* **Work required**
For this exercise, copy all the data exactly and include none of the pictures.

········

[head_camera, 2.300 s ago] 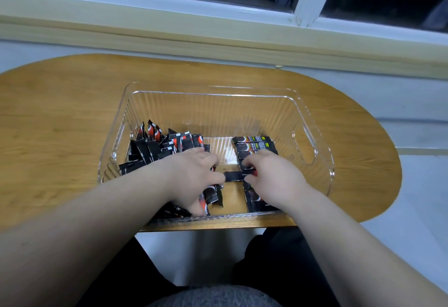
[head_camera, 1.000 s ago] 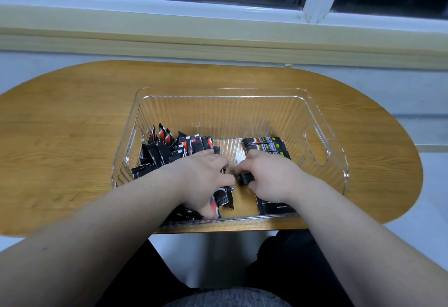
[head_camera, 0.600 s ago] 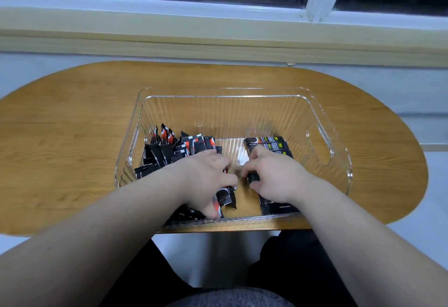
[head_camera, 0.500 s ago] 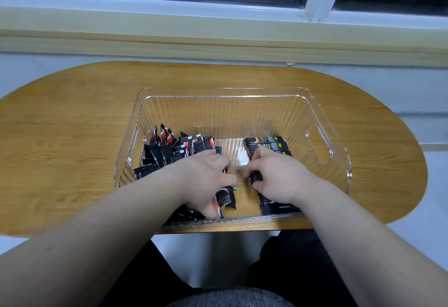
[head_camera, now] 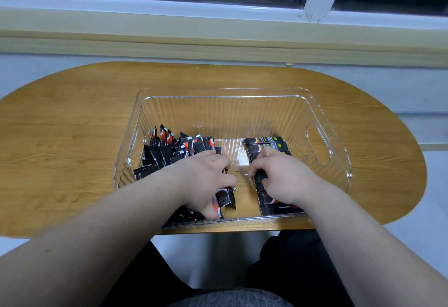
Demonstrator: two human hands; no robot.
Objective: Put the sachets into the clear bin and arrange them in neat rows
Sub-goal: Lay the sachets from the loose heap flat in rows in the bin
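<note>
Both my hands are inside the clear bin (head_camera: 218, 115), which sits on the wooden table (head_camera: 72, 137). My left hand (head_camera: 206, 180) is curled. Its fingers and thumb hold a small bunch of sachets (head_camera: 226, 198) that sticks out under it, toward me. Just past my left hand and out to its left is a messy pile (head_camera: 167, 151) of black and red sachets. Some lie flat and some lean up. My right hand (head_camera: 283, 178) is curled too. Its fingertips pinch 1 black sachet (head_camera: 260, 180) on the side closest to my left hand. Under and past my right hand is a neat row (head_camera: 266, 142) of sachets lying flat, each behind the next. Between my 2 hands I see a bare strip of the bin floor. My hands are near each other but not touching.
</note>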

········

* **Problem solution**
[head_camera, 2.300 s ago] 
[head_camera, 1.000 s ago] 
[head_camera, 0.600 s ago] 
[head_camera, 0.500 s ago] 
[head_camera, now] 
Demonstrator: two human hands; no robot.
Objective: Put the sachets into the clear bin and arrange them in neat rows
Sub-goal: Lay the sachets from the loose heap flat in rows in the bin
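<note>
Both my hands are inside the clear bin (head_camera: 218, 115), which sits on the wooden table (head_camera: 72, 137). My left hand (head_camera: 206, 180) is curled. Its fingers and thumb hold a small bunch of sachets (head_camera: 226, 198) that sticks out under it, toward me. Just past my left hand and out to its left is a messy pile (head_camera: 167, 151) of black and red sachets. Some lie flat and some lean up. My right hand (head_camera: 283, 178) is curled too. Its fingertips pinch 1 black sachet (head_camera: 260, 180) on the side closest to my left hand. Under and past my right hand is a neat row (head_camera: 266, 142) of sachets lying flat, each behind the next. Between my 2 hands I see a bare strip of the bin floor. My hands are near each other but not touching.
</note>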

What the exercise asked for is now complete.